To shock and expose was his job. Poetry had to unsettle, subvert, with luck destroy, whatever stopped human beings thinking freely and acting justly, as he understood justice: consumerism, militarism, modern psychiatry, ossified institutions, brain-numbing new technologies. His “investigative poems”, often long-studied and footnoted, were meant to stop the ravaging of the natural world, not just by Japanese whalers and African ivory-poachers but also by tweedy, trigger-happy, slave-trade profiting, jewel-encrusted British royals.

In water, in the air

Right to the end, starting in the International Times and Oz and then in pamphlets from his Open Head Press, he scorched everything and everyone he hated, from Boris Johnson (“a face that needs to be punched”) to Donald Trump, whose name “suggests…the passing of wind”. He stood in the radical tradition of red-haired Blake, transcending old worlds to build new ones, and wild-haired Shelley, whose youthful rebel-trail through Eton (nearly expelled) and Oxford (defiantly leaving without a degree) he had followed almost exactly. He was Prospero and Ariel, sorcery, mischief and danger, all in one.

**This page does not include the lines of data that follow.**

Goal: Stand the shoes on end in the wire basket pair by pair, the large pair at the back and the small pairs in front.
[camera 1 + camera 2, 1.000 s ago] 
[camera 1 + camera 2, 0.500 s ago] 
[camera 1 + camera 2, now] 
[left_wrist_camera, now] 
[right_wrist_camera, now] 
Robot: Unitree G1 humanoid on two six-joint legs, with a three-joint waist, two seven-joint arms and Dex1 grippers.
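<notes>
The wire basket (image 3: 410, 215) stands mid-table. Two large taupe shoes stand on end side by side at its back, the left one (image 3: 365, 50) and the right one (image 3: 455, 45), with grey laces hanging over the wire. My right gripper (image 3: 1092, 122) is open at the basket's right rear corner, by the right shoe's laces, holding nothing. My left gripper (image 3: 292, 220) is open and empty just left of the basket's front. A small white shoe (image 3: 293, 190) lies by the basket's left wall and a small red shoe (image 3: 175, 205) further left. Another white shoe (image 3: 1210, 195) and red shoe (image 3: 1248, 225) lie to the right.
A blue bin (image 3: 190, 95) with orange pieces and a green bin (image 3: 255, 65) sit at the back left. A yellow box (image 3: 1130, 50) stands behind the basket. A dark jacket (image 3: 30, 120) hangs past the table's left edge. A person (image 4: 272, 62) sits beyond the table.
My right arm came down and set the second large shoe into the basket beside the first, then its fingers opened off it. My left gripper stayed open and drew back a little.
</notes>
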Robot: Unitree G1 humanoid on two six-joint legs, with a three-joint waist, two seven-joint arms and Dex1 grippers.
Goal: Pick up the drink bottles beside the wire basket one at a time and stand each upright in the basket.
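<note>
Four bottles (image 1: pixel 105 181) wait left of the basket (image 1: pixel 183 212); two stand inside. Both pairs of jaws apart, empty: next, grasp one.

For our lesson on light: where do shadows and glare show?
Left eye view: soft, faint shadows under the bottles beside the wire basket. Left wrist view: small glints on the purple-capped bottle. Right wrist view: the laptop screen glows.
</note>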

Poetry being fire, it had to be part of the body language of the poet. It must be spoken and performed, his mellifluous voice lulling among the wonders in order to underline, more starkly, the horrors. He wanted to move, like the whale, in a sonar world that still contained the pulses of fifty-million-year-old sagas of continuous whale-mind: “elegant cetacean music…lyrical litanies on the bio-radio…rumours of ancestors, memories of loss, memories of ideal love…”

The closest he could come to this was perhaps the state of anarchy in which he lived in the late 1970s, in his Free Independent Republic of Frestonia in Notting Hill, where buildings were squatted and food and beds shared in a ferment of ideas. He wrote his words on walls then, spontaneous swift thoughts: “Housing is a right, freedom is a career.” “Words don’t mean anything today.” Or he shouted them, to make them part of the air the authorities and the people had to breathe.

He went on doing this on stage, television and film, appropriately playing both Prospero and a mad pyschiatrist: an increasingly dishevelled figure with accusing eyes, modelling himself on largely unknown orators of the London streets. The list of poets who had most influenced him, he told Gonzo Today, included Paul Potts the People’s Poet, a homeless pamphleteer; and the men who stood on milk crates in Hyde Park, the subjects of his first book, “The Speakers”, chief among them Bill MacGuinness, who once tried to break into Buckingham Palace to ask for a glass of water, and who said: “When anyone is going to take your mind, make it a blank.”

This was a theme that tormented him: the taking of minds by media or machines. Living, burning poetry already seemed traduced when it was plucked from the air and written down, forced into rhymes and sonnet forms; his was demotic and free-flowing. It was further betrayed by being printed, posted, stored and sold. He would rather give it away, and had to be forced by his publisher to do a single book tour. Commerce would not sully him.

Fame made him run away; celebrity, despite the Shrimpton blip, appalled him. Two plays, “The Local Stigmatic” (written at Harold Pinter’s urging) and “AC/DC”, dealt violently with the modern envy of stars. But “AC/DC” also took on the destruction of minds by machines. Its schizophrenic hero/victim, Perowne, believed he had been programmed to receive TV shows directly, his “instinctual patterns” stolen and replaced; he ended, after a brisk trepanning, admitting cosmic forces his brain could not absorb. In human terms he had indeed become a blank. And this was also happening every day, as Mr Williams wrote in “Autogeddon”: each car journey, “the TV of travel”, sucking people’s neural waves into thought-free “double-glazed mulch”. The answer? Slash the tyres, put sugar in the tank, block the exhaust…

When he died, there were plenty of poets left. But no fire-breathers.